How to Improve Interpreting Services for Deaf Consumers
All contributors are Deaf individuals who use interpreting services on a regular basis, on both personal and professional levels
Includes perspectives about a variety of settings, including professional, health care, and educational
Essential reading for interpreter educators, interpreting students, and professional interpreters
In reviewing the literature about what constitutes quality interpreting service, Thomas K. Holcomb and David H. Smith, editors of Deaf Eyes on Interpreting, discovered that “very few authors of published journal articles or book chapters related to interpreting services were Deaf. Those writers who were Deaf, in almost every case, were Certified Deaf Interpreters and/or involved in interpreting education. Their contributions were usually limited to these two areas. We found relatively few pieces of writing that offered the perspectives of Deaf people as stakeholders.” Deaf Eyes on Interpreting brings Deaf people to the forefront of the discussions about what constitutes quality interpreting services, revealing multiple strategies that will improve an interpreter’s performance and enhance access for Deaf consumers.
The contributions in this volume are organized into four parts. The first part, “Seeing the Issues through Deaf Eyes,” serves as a primer for this volume. The following section, “Understanding the Issues through Deaf Eyes,” includes the work of several scholars who share their research and case studies related to effective interpreting support for Deaf people. Part III, “Exploring the Specialized Areas of Interpreting through Deaf Eyes,” allows the authors to discuss issues that are specific to their professional arenas—higher education, K–12 education, the corporate world, and health care. Finally, in the last section, “Moving Forward with Deaf Eyes,” thoughts and ideas are shared on ways that interpreters can become more effective in meeting the needs of Deaf people in interpreted settings. The volume concludes with an afterword that contains a reinforced plea for interpreters, new and experienced, to listen to these stories and learn about the Deaf-centered, Deaf-friendly, and Deaf-focused skills they need to be able to successfully create collaborative and empowering interpreting environments.
ABOUT THE EDITORS
Thomas K. Holcomb is a professor of Deaf studies at Ohlone College in Fremont, CA, where he teaches courses related to Deaf culture, deaf education, and interpreting. Previously he taught at San Jose State University and National Technical Institute for the Deaf at Rochester Institute of Technology. Holcomb is considered a leading authority on Deaf culture. He is well known for his dynamic presentation style, which he uses to bring together Deaf and hearing cultures. His previous books include Introduction to American Deaf Culture, and he was awarded Teacher of the Year by the American Sign Language Teacher Association (ASLTA) in 2002.

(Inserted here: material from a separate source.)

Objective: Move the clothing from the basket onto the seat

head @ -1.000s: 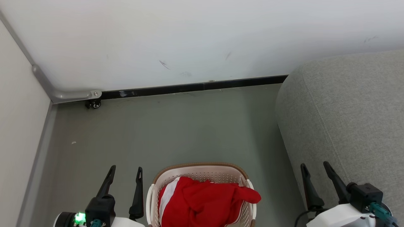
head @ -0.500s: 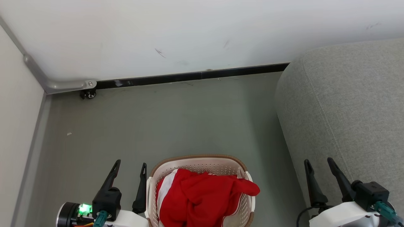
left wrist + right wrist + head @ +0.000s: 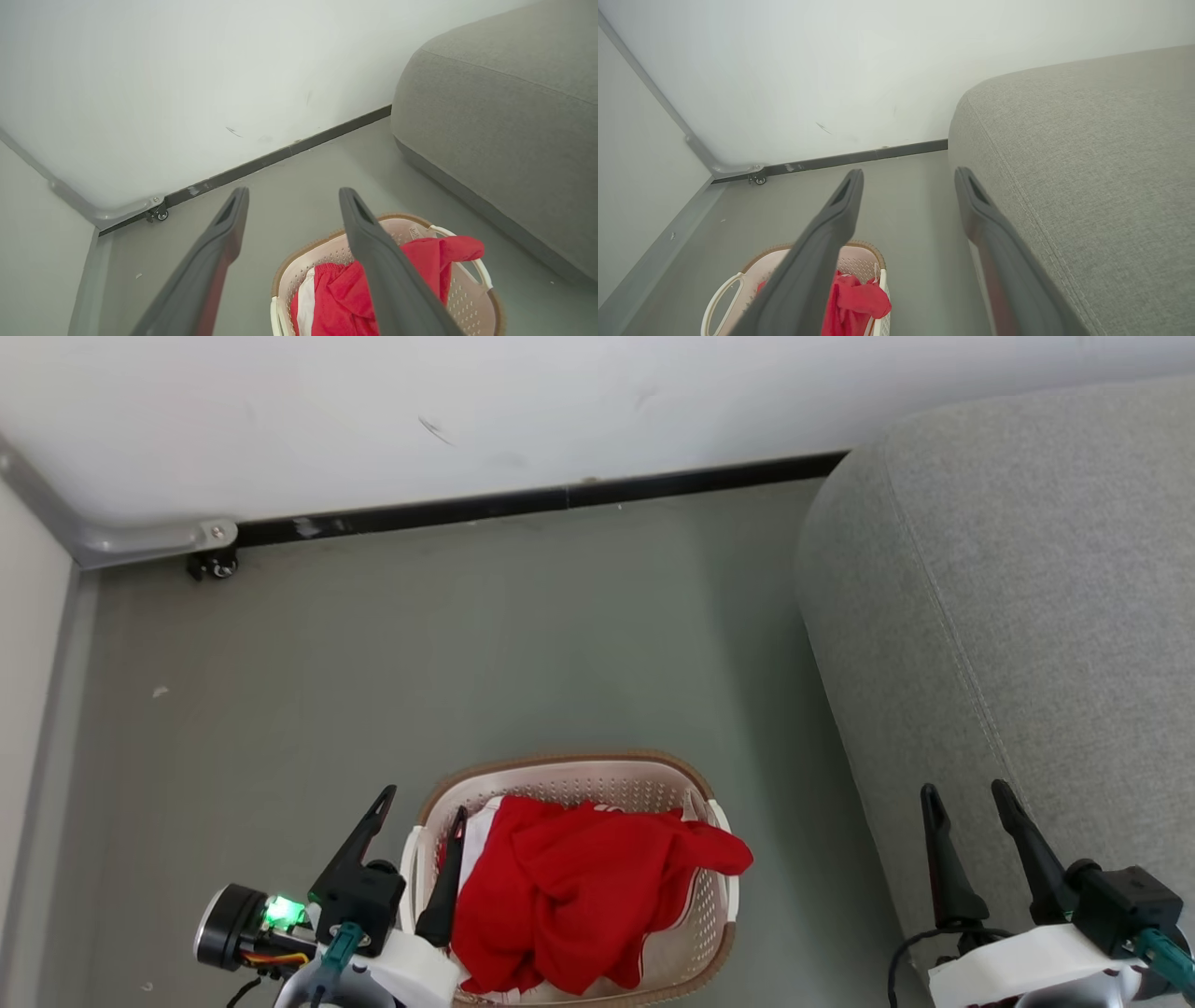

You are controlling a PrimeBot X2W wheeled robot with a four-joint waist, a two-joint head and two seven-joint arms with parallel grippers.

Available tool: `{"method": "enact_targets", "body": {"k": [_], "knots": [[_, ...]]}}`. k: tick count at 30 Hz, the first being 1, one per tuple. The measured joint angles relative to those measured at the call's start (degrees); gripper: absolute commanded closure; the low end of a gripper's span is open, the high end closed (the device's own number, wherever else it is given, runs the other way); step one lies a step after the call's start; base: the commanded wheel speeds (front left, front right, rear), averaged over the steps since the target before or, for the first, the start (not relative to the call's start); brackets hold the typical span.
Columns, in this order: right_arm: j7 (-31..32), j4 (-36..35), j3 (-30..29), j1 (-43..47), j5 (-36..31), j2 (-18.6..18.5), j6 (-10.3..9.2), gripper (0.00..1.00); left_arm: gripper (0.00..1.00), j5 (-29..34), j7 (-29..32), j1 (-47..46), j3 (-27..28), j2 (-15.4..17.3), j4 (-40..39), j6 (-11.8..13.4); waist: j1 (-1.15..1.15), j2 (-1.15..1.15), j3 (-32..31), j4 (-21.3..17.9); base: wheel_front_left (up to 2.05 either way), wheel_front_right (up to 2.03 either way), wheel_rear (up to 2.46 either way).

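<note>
Fingers [image 3: 359, 845] of the left gripper [image 3: 423, 803] stand spread wide with nothing between them, pointing up the head view and leaning slightly to the right. The inner finger lies over the left rim of the basket [image 3: 560, 761], just beside the clothing [image 3: 579, 887]; whether it touches either cannot be told. Behind the fingers sits the black gripper body, with a green light [image 3: 277, 912] lit on the wrist, and the pale forearm runs out at the bottom edge. In the left wrist view, the finger nearer the seat crosses in front of the red heap.

The right gripper [image 3: 964, 787] also has its fingers parted wide and empty. They are raised in front of the rounded side of the seat [image 3: 1027, 616], well apart from the basket. Its white wrist sits in the lower right corner.

The clothing is piled in the basket, with one red fold hanging over the right rim and a white stripe showing at the left. The basket stands on the grey floor [image 3: 467, 644] near the seat, with the white wall [image 3: 560, 392] and black skirting [image 3: 523, 502] beyond.
</note>
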Motion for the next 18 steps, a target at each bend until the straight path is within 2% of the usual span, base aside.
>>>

David H. Smith is currently Director of the Center on Deafness and an associate professor at the University of Tennessee-Knoxville. He began his career teaching at California School for the Deaf, Riverside. After receiving his PhD from the University of Nebraska in 2003, Smith was a member of the deaf education faculty and Director of Deaf Studies at California State University, Fresno. Smith is the co-author of The Silent Garden: A Parent's Guide to Raising a Deaf Child and has published several articles on deaf education. He has been awarded federal and state grants for training teachers and rehabilitation counselors for the deaf.